Practitioner verdict

The AccountingWEB community, which is the most active public forum for UK accountants, shows a clear pattern in switch discussions. Practices that leave IRIS for TaxCalc are, in the vast majority of cases, satisfied with the switch. The primary drivers are cost and speed, not a loss of functionality. The most common comment is that TaxCalc handles standard accounts and tax work faster than IRIS at a fraction of the price.

Digita has fewer enthusiastic advocates in public forums. It persists largely because of familiarity — practices that have used it for years and built workflows around it are reluctant to switch rather than actively recommending it to others.

IRIS retains its position in larger practices because its integration advantage is real at scale. A firm with 30 staff handling thousands of client returns benefits from automated letter generation, bulk deadline management, and the shared client record in ways that a 5-person practice does not.

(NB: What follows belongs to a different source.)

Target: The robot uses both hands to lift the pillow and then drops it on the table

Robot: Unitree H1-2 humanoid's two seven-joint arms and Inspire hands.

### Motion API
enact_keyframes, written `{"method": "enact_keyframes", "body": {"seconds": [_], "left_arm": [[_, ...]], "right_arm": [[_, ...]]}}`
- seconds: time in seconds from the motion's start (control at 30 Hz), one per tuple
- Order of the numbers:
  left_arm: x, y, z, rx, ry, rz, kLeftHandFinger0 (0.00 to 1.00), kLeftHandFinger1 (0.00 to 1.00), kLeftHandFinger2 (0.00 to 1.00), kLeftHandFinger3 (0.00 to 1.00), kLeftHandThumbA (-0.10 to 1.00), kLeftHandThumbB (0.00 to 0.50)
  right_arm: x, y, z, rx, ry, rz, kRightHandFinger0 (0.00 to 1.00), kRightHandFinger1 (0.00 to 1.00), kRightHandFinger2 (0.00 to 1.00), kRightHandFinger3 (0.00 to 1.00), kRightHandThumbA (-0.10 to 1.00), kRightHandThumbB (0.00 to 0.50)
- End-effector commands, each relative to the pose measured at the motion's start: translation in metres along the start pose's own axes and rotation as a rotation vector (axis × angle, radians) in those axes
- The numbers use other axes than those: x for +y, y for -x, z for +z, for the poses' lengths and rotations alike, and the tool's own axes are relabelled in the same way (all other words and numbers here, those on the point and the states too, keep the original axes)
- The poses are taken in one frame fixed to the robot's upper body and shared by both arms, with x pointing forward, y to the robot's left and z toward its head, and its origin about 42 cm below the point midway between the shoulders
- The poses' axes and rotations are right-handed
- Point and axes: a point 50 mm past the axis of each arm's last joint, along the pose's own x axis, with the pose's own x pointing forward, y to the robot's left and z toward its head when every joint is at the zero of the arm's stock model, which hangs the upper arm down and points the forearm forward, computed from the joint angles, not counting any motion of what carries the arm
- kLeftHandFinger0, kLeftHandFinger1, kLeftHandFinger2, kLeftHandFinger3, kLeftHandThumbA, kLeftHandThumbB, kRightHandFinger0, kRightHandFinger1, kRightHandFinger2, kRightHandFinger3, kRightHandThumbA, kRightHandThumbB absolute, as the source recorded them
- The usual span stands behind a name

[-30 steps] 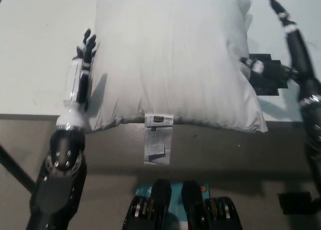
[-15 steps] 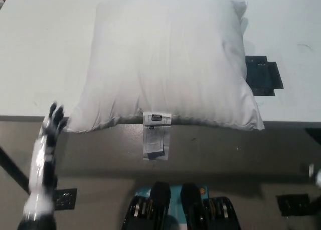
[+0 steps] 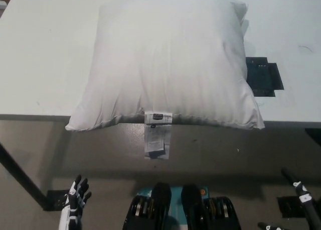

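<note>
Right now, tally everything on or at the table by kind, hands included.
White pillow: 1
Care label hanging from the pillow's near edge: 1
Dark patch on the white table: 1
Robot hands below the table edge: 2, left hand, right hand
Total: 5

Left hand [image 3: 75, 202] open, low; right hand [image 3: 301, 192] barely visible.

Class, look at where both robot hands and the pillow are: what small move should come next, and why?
Probably raise both hands back to the pillow's sides. The left robot hand and right robot hand hang low, below the table edge, touching nothing, while the pillow lies flat, overhanging it.
</note>
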Motion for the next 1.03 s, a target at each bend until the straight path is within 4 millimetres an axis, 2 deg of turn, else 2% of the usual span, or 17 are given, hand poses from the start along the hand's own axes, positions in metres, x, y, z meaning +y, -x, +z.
{"method": "enact_keyframes", "body": {"seconds": [0.0,0.17,0.2,0.4,0.6,0.67,0.8,0.83,0.9,0.93,1.0], "left_arm": [[-0.005,-0.017,0.014,-0.096,-0.006,-0.042,1.0,1.0,1.0,1.0,1.0,0.103],[-0.006,-0.024,0.019,-0.117,-0.02,-0.055,1.0,1.0,1.0,1.0,1.0,0.113],[-0.006,-0.024,0.018,-0.117,-0.027,-0.058,1.0,1.0,1.0,1.0,1.0,0.116],[0.001,-0.025,0.021,-0.128,-0.045,-0.067,1.0,1.0,1.0,1.0,1.0,0.131],[0.006,-0.018,0.017,-0.109,-0.075,-0.079,1.0,1.0,1.0,1.0,1.0,0.095],[0.005,-0.016,0.016,-0.106,-0.087,-0.108,1.0,1.0,1.0,1.0,1.0,0.085],[0.005,-0.016,0.018,-0.113,-0.095,-0.109,1.0,1.0,1.0,1.0,1.0,0.096],[0.006,-0.015,0.017,-0.11,-0.091,-0.104,1.0,1.0,1.0,1.0,1.0,0.105],[0.006,-0.015,0.017,-0.11,-0.096,-0.103,1.0,1.0,1.0,1.0,1.0,0.092],[0.008,-0.012,0.017,-0.108,-0.1,-0.105,1.0,1.0,1.0,1.0,1.0,0.088],[0.008,-0.011,0.017,-0.106,-0.102,-0.106,1.0,1.0,1.0,1.0,1.0,0.088]], "right_arm": [[-0.008,-0.013,0.009,-0.095,0.088,0.026,1.0,1.0,1.0,1.0,1.0,0.012],[-0.01,-0.018,0.011,-0.12,0.119,0.03,1.0,1.0,1.0,1.0,1.0,0.0],[-0.011,-0.017,0.012,-0.122,0.128,0.033,1.0,1.0,1.0,1.0,1.0,0.011],[-0.003,-0.022,0.01,-0.126,0.143,0.055,1.0,1.0,1.0,1.0,1.0,0.002],[0.001,-0.024,0.007,-0.131,0.149,0.074,1.0,1.0,1.0,1.0,1.0,0.0],[0.0,-0.023,0.007,-0.127,0.168,0.095,1.0,1.0,1.0,1.0,1.0,0.05],[0.001,-0.024,0.007,-0.122,0.19,0.116,1.0,1.0,1.0,1.0,1.0,0.074],[0.001,-0.023,0.006,-0.121,0.192,0.118,1.0,1.0,1.0,1.0,1.0,0.051],[0.001,-0.022,0.007,-0.115,0.19,0.122,1.0,1.0,1.0,1.0,1.0,0.053],[0.003,-0.021,0.007,-0.114,0.185,0.123,1.0,1.0,1.0,1.0,1.0,0.033],[0.003,-0.02,0.006,-0.117,0.183,0.124,1.0,1.0,1.0,1.0,1.0,0.025]]}}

Switching costs are real: Moving from one practice suite to another requires migrating client data, retraining staff, and running parallel systems during transition. This cost is not trivial. The right time to switch is when the current system is causing measurable workflow problems — not speculatively, and not mid-MTD-ITSA rollout when staff capacity is already stretched.

When to consider bespoke

None of the three products integrates cleanly with every combination of tools a modern practice uses. Firms running Xero or QuickBooks for client bookkeeping, combined with a practice management tool, combined with a separate document management system, combined with a billing platform, end up with multiple systems that do not share data automatically. Custom integration work — connecting the client record in TaxCalc or IRIS to the firm's CRM, or building a client portal that surfaces deadline status from the practice management tool — is the most common bespoke requirement for accounting practices rather than replacing the compliance software itself.